EHCP demand grew fastest in areas with rapid demographic change
Education, Health and Care Plan (EHCP) numbers have grown by an average of 42% over five years across our 25 tracked local authorities.
The fastest growth is in areas that also carry high asylum dispersal loads:
- Blackpool: +51.2% EHCP growth, 142.8 crimes per 1,000
- Preston: +46.8% growth, 118.4 crimes per 1,000
- North Northamptonshire: +45.1% growth, rapid demographic change
Rising EHCP numbers reflect multiple factors: improved identification practices, changing diagnostic thresholds, increased parental awareness, and genuine prevalence changes. Language barriers in areas with higher non-English-speaking populations may also affect identification timing.
Methodological limitation: This is a descriptive comparison across n=25 areas without formal statistical controls.
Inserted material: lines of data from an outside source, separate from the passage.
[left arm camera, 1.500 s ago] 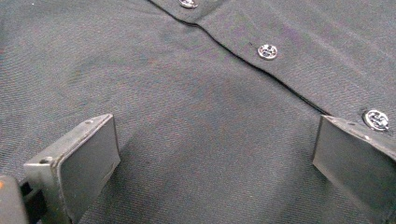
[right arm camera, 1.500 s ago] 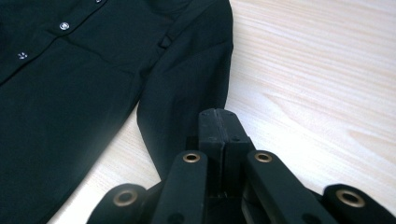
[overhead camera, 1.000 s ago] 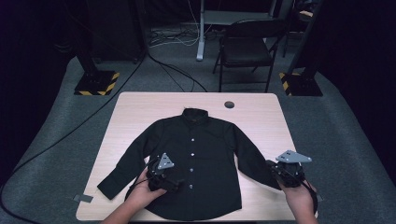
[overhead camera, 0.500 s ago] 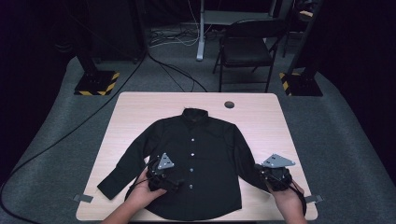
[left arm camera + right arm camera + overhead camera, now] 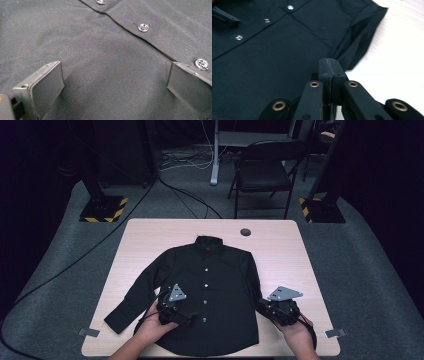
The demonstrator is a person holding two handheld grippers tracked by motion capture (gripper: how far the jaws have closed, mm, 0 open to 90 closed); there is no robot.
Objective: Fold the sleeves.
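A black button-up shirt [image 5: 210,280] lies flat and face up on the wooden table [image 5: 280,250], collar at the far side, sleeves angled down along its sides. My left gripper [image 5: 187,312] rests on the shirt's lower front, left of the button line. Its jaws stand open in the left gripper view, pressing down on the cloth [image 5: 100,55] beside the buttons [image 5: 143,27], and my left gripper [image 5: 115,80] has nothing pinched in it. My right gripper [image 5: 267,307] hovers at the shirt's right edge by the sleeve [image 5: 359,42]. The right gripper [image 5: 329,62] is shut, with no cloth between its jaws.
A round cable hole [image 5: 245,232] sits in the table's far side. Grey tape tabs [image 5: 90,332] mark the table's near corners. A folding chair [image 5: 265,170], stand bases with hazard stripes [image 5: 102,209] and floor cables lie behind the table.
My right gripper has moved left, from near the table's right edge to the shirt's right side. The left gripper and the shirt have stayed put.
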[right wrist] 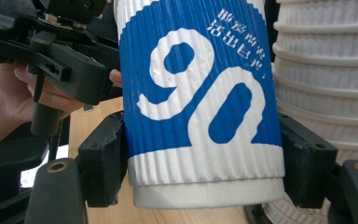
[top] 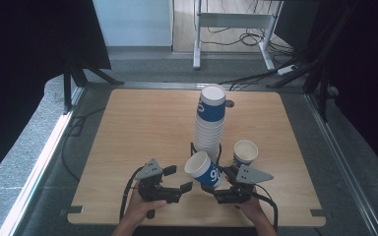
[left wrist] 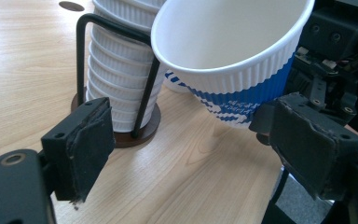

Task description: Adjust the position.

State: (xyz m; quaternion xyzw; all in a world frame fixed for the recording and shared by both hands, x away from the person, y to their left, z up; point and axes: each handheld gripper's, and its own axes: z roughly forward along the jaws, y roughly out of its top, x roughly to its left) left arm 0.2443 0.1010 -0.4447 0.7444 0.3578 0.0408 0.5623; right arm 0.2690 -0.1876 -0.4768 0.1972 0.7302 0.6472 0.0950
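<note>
The left gripper [top: 186, 187] stands with its jaws apart and nothing between them, the tilted paper cup [top: 203, 168] just past its fingertips. The right gripper [top: 211, 189] clamps that cup near its base, both pads pressed on its ribbed sides. Beyond it stands the cup stack [top: 209, 125], with a lone cup [top: 244, 154] to its right.
</note>
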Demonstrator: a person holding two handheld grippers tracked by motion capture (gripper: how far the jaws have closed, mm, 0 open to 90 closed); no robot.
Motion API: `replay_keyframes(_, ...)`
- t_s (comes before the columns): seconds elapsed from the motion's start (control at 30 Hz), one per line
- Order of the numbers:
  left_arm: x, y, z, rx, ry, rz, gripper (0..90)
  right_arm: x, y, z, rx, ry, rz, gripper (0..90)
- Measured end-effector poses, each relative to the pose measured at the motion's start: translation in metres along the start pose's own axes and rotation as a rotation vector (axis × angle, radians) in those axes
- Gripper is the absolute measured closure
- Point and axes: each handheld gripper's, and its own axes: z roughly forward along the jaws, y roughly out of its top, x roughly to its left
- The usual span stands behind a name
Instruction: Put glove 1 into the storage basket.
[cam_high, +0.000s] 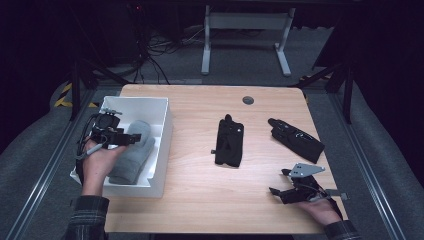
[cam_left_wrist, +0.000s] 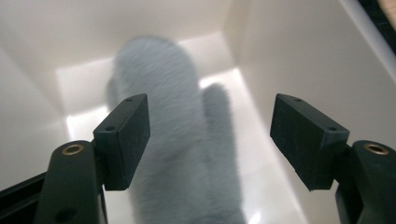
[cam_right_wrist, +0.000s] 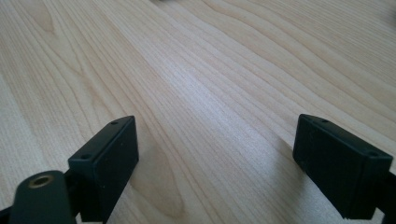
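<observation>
A grey fuzzy mitten (cam_high: 134, 152) (cam_left_wrist: 180, 140) lies flat in the white bin (cam_high: 165, 131) at the table's left. My left gripper (cam_high: 129, 140) (cam_left_wrist: 210, 128) hangs just above it, open, its pads (cam_left_wrist: 128, 135) on either side of the mitten without touching it. A black glove (cam_high: 229, 141) lies at mid-table, and a second black glove (cam_high: 296, 139) lies to its right. My right gripper (cam_high: 277, 182) (cam_right_wrist: 217, 156) rests low near the front right edge, open over bare wood with nothing between its jaws.
The bin's white walls (cam_left_wrist: 299, 51) rise close around the left gripper. A round grey grommet (cam_high: 248, 100) sits near the wooden table's (cam_high: 200, 190) far edge. A white desk frame (cam_high: 245, 30) and cables stand on the floor beyond.
</observation>
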Motion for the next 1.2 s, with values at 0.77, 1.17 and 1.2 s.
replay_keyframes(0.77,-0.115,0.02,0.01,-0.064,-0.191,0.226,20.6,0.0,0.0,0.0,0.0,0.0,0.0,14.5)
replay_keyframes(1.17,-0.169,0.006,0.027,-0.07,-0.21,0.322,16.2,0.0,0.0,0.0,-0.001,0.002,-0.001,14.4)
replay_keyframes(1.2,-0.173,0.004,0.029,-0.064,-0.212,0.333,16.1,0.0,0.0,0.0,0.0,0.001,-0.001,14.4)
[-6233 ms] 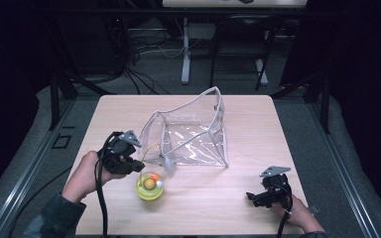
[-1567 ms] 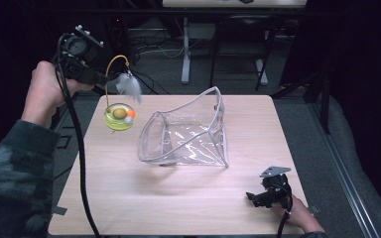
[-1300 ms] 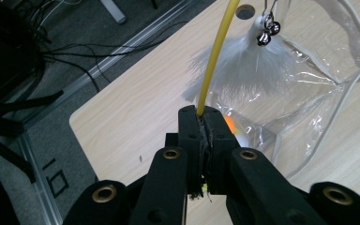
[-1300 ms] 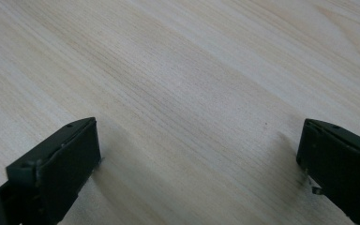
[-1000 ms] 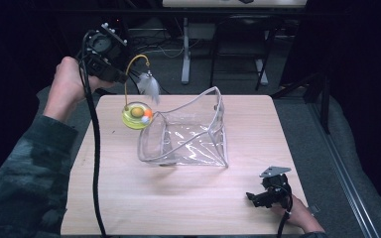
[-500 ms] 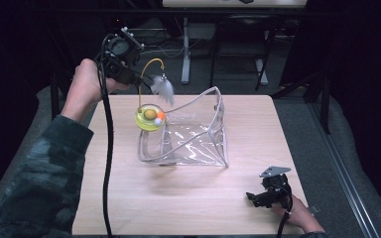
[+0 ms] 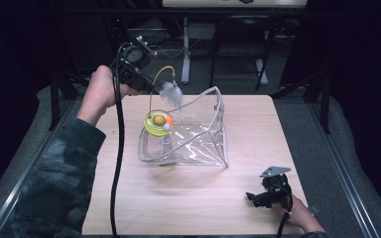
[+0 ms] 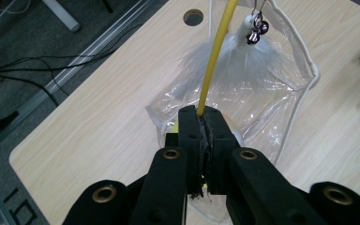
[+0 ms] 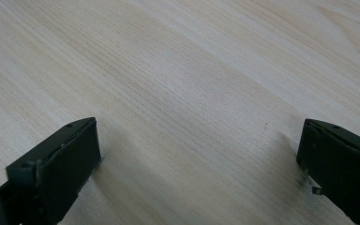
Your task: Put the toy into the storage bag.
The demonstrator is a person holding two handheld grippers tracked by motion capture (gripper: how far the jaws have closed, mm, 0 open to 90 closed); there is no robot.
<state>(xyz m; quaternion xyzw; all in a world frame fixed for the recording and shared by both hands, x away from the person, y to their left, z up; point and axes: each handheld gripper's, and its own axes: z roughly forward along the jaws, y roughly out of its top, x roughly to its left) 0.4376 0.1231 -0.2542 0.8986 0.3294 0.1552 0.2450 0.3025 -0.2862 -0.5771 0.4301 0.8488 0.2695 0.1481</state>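
Observation:
My left gripper [image 7: 146, 88] is held up over the table's rear left, shut on the yellow wire [image 7: 158, 73] of a cat toy. The wire runs up from between the closed jaws [image 8: 201, 117] in the left gripper view [image 8: 218, 47]. A white feather [image 7: 171, 94] with small bells [image 8: 254, 29] dangles from the wire's tip. The toy's round yellow-green base [image 7: 158, 122], holding an orange ball, hangs at the left mouth of a clear plastic bag [image 7: 198, 144]. My right gripper [image 7: 258, 198] rests open on the table's front right, with bare wood between its jaws [image 9: 199, 154].
The light wooden table [image 7: 178, 203] has a round cable hole [image 8: 193, 17] near its far corner. Beyond its rear edge are a desk leg [image 7: 185, 54] and floor cables [image 8: 14, 79]. A black cable [image 7: 115, 163] trails from the left gripper across the table's left side.
The left hand has carried the toy to the right and slightly down, from beyond the table's left rear corner to the bag's left mouth. The right gripper has stayed in place.

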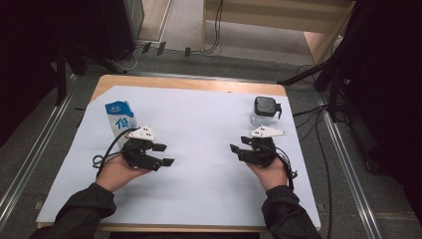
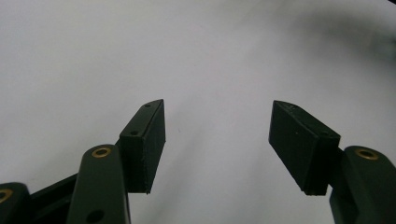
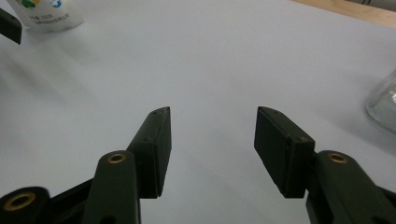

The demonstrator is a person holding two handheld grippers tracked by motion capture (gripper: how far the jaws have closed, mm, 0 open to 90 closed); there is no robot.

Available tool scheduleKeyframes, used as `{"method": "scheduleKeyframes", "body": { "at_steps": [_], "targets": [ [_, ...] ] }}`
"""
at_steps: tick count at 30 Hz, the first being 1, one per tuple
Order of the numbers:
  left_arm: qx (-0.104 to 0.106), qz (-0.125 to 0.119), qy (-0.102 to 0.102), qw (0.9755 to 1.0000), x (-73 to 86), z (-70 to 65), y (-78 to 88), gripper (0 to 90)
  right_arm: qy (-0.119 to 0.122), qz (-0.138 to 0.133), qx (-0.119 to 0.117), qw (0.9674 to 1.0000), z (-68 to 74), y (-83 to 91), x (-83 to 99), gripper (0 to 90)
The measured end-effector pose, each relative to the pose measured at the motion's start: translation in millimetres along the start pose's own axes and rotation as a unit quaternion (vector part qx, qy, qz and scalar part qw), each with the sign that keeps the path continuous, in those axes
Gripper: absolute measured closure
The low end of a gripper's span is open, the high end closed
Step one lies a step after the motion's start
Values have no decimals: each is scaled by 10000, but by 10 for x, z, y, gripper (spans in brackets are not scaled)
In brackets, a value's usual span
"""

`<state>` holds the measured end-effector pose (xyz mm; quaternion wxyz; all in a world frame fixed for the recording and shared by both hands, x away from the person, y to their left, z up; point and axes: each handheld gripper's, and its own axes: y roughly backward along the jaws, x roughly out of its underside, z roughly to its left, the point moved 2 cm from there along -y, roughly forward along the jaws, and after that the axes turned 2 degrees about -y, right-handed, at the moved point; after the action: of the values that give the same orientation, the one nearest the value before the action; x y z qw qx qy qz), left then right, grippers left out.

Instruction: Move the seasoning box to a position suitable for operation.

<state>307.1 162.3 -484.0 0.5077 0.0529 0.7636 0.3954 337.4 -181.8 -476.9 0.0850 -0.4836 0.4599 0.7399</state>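
Note:
A blue-and-white milk carton (image 1: 119, 117) stands at the left of the white sheet (image 1: 209, 124), just behind my left hand. At the right stands a clear glass jar with a black lid (image 1: 264, 110), just beyond my right hand. My left gripper (image 1: 164, 154) lies low over the sheet and points toward the middle, open with nothing between its jaws (image 2: 217, 140). Facing it, my right gripper (image 1: 239, 144) is also open and empty (image 3: 212, 144). In the right gripper view, the carton's base (image 3: 46, 14) is at top left and the jar's glass wall (image 3: 385, 105) at the right edge.
The wooden table's far edge (image 1: 199, 82) shows beyond the sheet. Cables (image 1: 318, 149) run on the floor right of the table, and dark stands rise at both sides. Bare sheet lies between the two grippers.

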Motion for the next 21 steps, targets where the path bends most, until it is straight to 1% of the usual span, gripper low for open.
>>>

EHCP demand growth correlates with deprivation, population growth, and LA assessment practices independently of demographic change or asylum dispersal. A proper analysis would need to partial out IMD rank and prior EHCP baseline rates. The sample size (25 LAs) is too small for reliable multivariate analysis.
The question for local authorities is whether SEND funding models keep pace with demand in areas under simultaneous demographic, asylum, and deprivation pressures.